About this exercise →
Reproduce, without any change, the span of lines from the opening of the records below to the line containing "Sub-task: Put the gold", inclusive.

[Items from a dataset]
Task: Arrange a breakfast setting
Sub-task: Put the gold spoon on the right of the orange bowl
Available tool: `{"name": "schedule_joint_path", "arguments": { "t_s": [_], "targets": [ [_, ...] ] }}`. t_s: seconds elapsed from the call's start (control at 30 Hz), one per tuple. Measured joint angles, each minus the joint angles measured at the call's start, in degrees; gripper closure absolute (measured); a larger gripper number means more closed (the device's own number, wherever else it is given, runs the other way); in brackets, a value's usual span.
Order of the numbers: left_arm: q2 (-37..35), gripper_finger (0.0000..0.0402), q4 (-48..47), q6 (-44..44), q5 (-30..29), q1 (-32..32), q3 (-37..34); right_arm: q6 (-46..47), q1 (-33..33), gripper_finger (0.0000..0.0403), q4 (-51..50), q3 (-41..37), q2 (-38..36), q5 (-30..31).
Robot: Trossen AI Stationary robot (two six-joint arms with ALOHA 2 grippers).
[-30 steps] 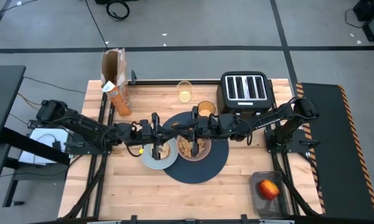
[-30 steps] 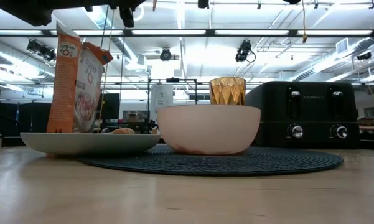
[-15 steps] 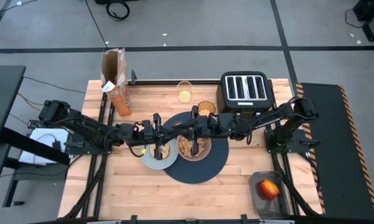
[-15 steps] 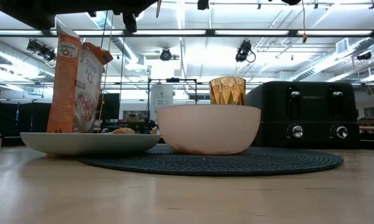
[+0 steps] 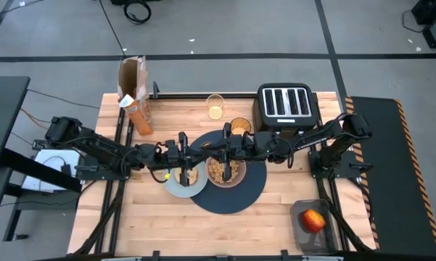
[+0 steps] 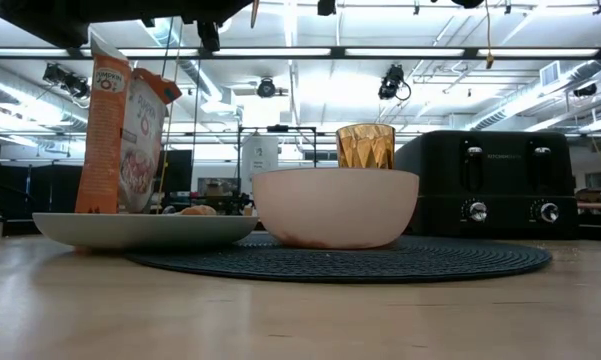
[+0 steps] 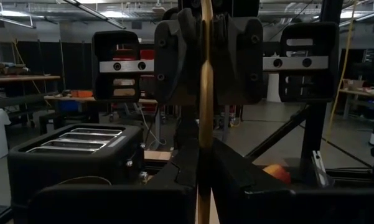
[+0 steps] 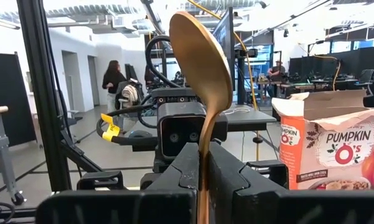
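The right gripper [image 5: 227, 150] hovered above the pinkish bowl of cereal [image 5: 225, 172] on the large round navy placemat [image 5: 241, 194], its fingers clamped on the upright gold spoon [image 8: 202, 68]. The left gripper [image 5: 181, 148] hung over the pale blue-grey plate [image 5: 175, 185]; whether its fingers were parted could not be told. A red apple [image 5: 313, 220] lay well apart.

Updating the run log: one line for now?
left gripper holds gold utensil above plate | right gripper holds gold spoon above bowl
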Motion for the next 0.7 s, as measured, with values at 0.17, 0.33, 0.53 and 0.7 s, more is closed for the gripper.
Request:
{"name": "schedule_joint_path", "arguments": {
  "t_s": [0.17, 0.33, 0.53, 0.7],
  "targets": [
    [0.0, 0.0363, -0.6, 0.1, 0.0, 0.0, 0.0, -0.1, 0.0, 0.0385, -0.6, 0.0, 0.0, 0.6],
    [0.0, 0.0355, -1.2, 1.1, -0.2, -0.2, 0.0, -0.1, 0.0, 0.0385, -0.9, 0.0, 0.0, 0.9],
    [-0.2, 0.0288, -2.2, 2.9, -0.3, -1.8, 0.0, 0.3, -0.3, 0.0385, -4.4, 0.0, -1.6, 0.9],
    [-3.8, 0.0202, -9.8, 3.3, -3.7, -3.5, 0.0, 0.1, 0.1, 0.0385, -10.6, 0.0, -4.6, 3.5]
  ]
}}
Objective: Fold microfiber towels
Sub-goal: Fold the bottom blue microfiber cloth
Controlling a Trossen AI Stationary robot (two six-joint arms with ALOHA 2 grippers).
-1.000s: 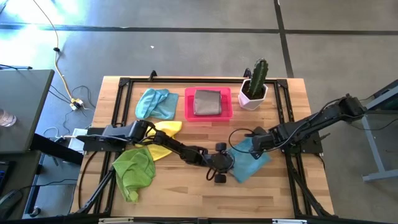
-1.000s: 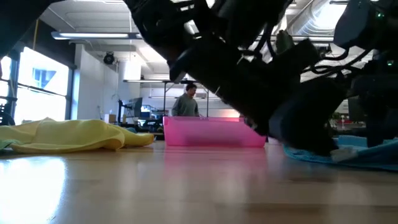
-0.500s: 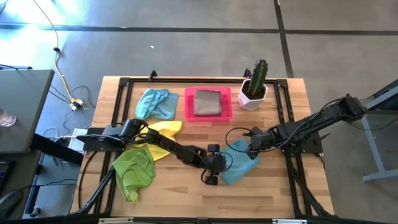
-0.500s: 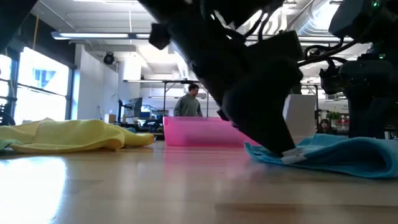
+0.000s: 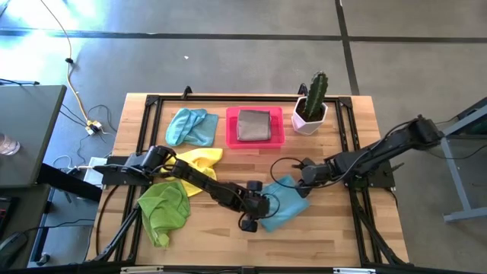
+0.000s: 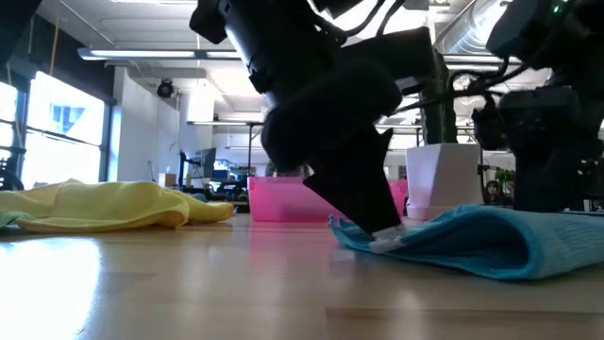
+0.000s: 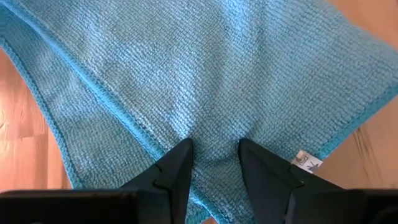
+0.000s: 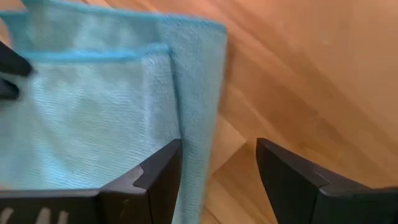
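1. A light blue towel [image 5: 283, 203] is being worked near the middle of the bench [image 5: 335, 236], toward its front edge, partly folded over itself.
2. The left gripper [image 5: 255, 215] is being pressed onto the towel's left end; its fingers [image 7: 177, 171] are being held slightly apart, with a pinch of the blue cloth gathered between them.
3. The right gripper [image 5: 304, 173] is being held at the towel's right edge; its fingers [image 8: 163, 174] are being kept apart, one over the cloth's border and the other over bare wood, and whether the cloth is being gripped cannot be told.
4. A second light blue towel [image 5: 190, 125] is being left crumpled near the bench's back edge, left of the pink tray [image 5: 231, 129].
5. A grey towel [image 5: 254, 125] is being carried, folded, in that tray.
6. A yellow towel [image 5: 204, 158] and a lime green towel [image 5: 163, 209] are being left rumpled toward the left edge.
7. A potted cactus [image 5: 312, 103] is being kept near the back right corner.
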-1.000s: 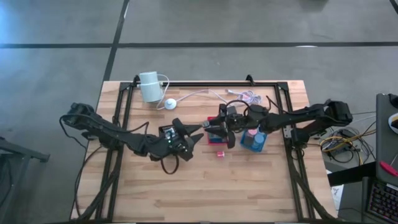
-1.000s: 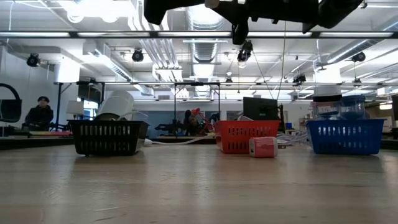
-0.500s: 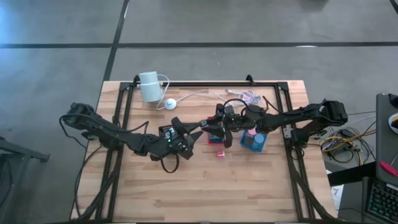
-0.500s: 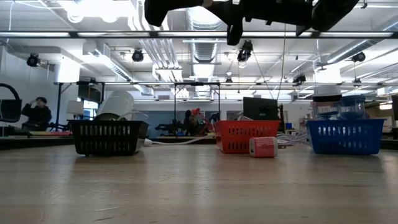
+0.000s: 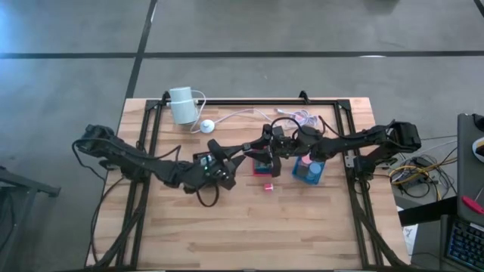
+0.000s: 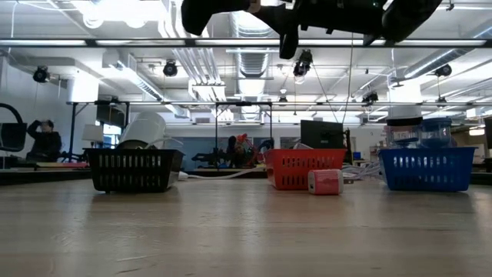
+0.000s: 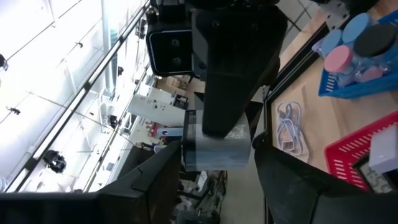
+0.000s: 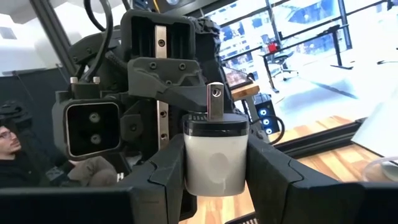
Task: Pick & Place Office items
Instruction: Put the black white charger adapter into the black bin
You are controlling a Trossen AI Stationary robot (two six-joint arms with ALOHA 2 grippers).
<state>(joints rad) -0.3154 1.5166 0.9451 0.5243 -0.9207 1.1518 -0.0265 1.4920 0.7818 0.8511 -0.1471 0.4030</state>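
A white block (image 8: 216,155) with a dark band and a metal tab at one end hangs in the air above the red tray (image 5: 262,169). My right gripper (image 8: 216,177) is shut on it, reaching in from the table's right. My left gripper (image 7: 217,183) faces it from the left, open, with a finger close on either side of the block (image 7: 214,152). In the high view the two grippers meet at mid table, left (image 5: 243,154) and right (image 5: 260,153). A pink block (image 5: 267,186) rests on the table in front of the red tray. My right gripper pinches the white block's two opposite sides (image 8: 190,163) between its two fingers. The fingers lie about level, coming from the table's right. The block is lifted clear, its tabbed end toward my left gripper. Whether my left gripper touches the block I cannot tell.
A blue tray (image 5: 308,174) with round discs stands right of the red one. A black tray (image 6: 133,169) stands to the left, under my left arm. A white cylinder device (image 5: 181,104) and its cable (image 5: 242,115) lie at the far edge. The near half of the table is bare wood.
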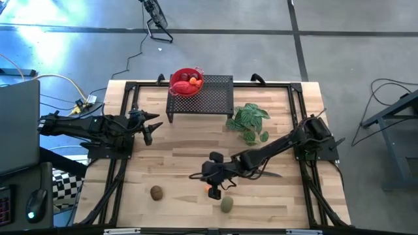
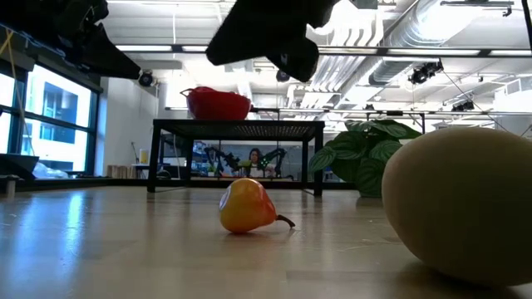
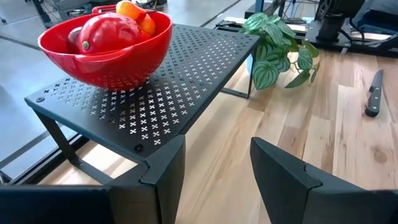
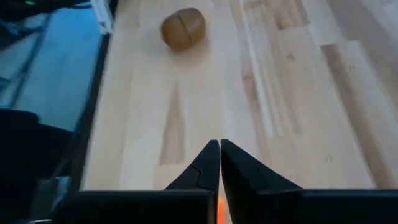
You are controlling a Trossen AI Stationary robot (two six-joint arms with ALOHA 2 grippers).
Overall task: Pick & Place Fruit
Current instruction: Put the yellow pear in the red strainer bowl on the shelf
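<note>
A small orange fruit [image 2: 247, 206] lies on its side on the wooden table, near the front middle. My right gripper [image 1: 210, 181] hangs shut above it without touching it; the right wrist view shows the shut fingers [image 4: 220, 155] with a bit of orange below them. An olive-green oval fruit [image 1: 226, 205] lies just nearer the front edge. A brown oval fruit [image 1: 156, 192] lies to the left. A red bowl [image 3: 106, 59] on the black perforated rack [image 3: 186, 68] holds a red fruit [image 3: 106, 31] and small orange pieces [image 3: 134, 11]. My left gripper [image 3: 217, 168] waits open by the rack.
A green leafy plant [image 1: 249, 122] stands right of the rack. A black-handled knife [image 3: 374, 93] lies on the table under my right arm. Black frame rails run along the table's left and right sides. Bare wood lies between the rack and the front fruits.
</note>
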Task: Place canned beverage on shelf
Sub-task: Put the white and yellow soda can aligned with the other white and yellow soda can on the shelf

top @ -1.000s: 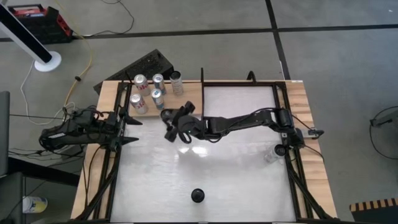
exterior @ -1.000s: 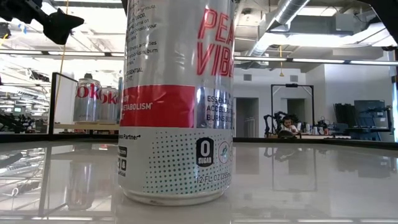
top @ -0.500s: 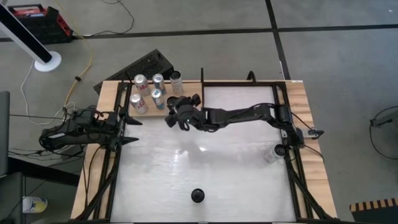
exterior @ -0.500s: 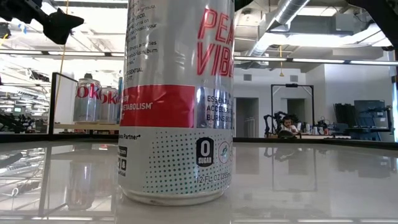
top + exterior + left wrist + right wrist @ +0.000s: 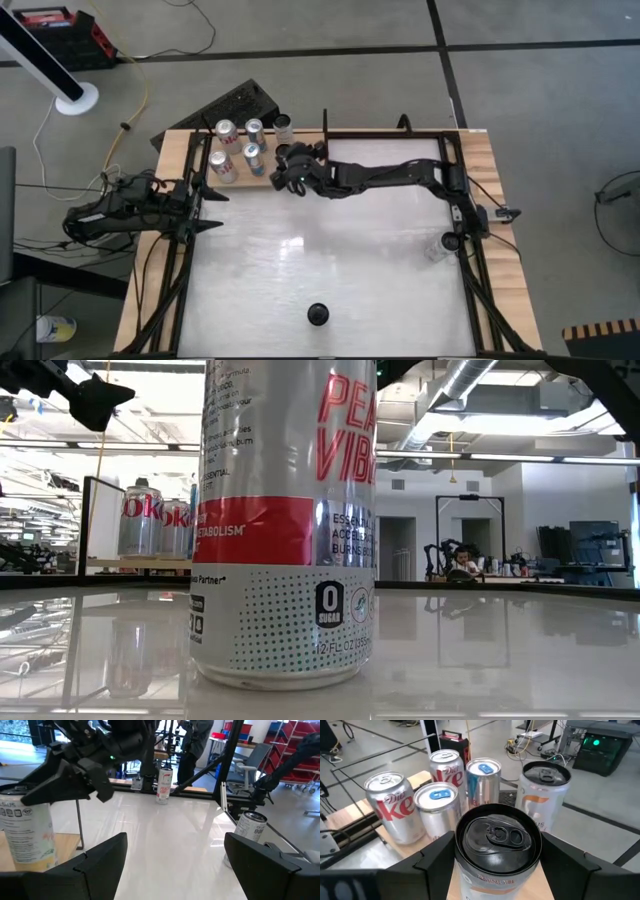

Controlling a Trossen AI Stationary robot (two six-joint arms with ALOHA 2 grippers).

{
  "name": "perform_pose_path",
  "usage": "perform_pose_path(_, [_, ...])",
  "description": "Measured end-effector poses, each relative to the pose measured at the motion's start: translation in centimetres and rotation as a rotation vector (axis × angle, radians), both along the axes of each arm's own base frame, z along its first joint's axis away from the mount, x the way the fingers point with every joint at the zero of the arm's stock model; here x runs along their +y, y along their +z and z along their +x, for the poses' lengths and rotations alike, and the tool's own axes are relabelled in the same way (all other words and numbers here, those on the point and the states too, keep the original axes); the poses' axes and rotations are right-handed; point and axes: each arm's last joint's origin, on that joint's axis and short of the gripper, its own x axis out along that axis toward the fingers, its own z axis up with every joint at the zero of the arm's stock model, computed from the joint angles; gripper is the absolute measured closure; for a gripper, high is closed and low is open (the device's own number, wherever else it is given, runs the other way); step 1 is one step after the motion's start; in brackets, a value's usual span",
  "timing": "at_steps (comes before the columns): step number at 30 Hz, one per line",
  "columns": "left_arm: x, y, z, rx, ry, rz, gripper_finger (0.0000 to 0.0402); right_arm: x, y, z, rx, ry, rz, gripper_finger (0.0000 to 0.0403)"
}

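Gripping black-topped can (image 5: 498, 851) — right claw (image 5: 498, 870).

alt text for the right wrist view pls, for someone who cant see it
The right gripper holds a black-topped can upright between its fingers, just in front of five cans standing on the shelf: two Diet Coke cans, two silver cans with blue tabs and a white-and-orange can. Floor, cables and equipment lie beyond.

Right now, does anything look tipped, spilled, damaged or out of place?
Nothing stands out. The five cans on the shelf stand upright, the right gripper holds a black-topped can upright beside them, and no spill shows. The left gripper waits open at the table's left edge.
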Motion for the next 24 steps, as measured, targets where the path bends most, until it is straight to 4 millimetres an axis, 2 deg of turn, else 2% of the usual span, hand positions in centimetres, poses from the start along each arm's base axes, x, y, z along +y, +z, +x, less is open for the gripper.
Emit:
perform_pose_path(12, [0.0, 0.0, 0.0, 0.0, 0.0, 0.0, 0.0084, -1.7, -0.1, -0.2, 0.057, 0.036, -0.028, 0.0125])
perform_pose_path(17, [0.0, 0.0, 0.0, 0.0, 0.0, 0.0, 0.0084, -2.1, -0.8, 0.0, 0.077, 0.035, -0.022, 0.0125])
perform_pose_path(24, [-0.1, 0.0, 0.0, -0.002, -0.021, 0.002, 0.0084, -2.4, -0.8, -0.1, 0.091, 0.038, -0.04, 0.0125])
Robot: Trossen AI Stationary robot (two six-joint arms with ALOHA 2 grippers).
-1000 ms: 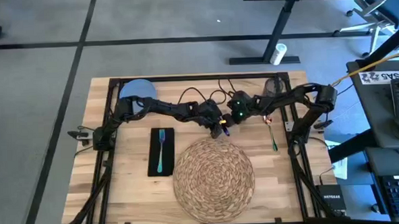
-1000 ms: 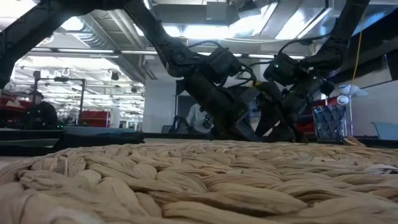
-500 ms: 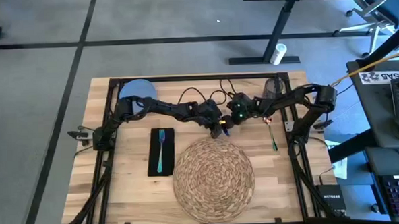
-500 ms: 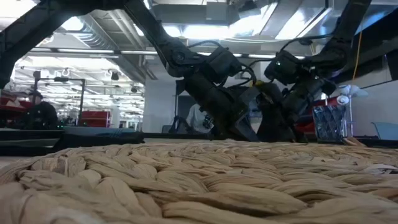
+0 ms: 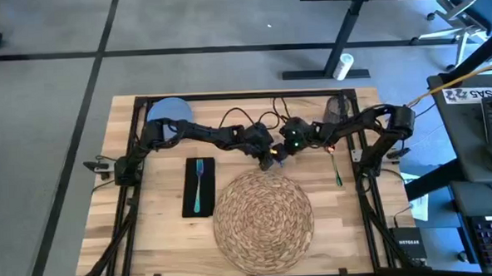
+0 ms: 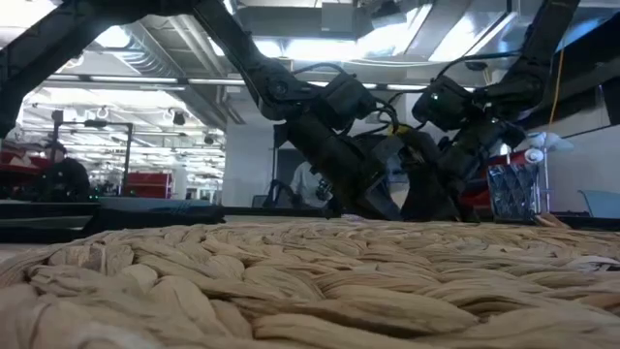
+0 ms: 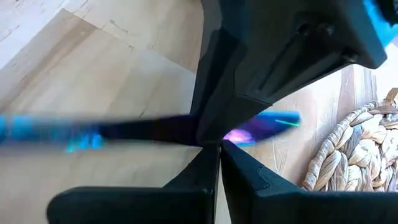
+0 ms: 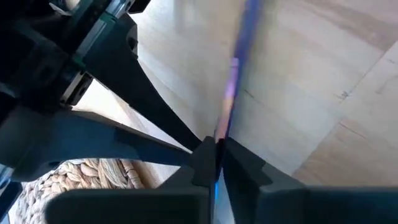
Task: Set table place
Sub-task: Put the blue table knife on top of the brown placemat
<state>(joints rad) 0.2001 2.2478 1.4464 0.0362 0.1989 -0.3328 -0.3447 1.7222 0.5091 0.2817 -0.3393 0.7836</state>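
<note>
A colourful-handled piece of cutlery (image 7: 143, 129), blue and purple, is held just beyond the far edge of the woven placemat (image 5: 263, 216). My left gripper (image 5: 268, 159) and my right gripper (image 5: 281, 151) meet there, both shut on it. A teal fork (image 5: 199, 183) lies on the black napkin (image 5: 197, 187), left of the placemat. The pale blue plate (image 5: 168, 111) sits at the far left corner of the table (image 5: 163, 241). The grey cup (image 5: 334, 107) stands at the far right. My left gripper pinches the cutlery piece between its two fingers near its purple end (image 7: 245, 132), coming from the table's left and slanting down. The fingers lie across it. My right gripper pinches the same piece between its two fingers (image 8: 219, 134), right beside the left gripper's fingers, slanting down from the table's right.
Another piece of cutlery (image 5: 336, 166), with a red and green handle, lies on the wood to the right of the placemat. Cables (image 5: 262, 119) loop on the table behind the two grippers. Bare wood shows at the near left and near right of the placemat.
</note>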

Answer space →
Task: Arrange a breakfast setting
Sub-task: Put the gold spoon on the right of the orange bowl

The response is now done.